I'm guessing emotional eating is something most of us struggle with and it's definitely something that we need to get figured out or at least be aware of. (Or else we'll be back on IP a year after reaching our goal weights.) I'm also trying very hard to stop always associating food with hanging out with my friends; we don't need to be eating to spend time together but it's just so engrained, I guess, that it's very hard. Those, I think, are the things I most need to work on during the next months. For me, keeping a journal helps but I'm curious how other people might be dealing with this stuff? |
Good question! I need to figure out how to deal with it better myself. I am an emotional eater, have binged somewhat in the past. I can tell if I get stressed out, I will eat, even if I am not hungry. I have been really focusing on how good I have been feeling on IP and the losses I have seen to try to detour me from having those behaviors but it is a DAILY struggle!! I have to keep some things out of the house because I know they are triggers for me. I haven't thought of journaling because I am not sure about the time. I was hoping since the weather would be getting better we could go outside and when I am feeling that way, use exercise to curb it.

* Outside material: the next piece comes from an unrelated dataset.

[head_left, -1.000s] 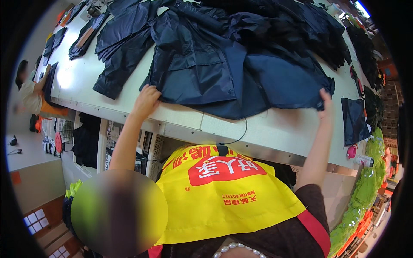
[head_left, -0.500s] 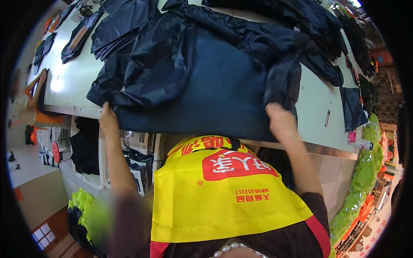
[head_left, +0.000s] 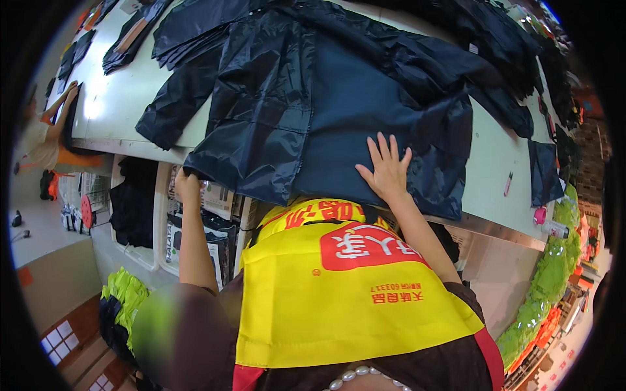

Other ideas?:cupgold:Oh, and Happy St. Patrick's Day! |
I don't know yet if it will be helpful but I bought the book The Beck Diet Solution to help with the self-sabotaging behavior. It was recommended by an IPer on here just can't remember where I saw it. Anyway, I got the book yesterday and have only made it through a few pages so far. The Amazon reviews are awesome. It is not diet, just a tool to help you diet successfully.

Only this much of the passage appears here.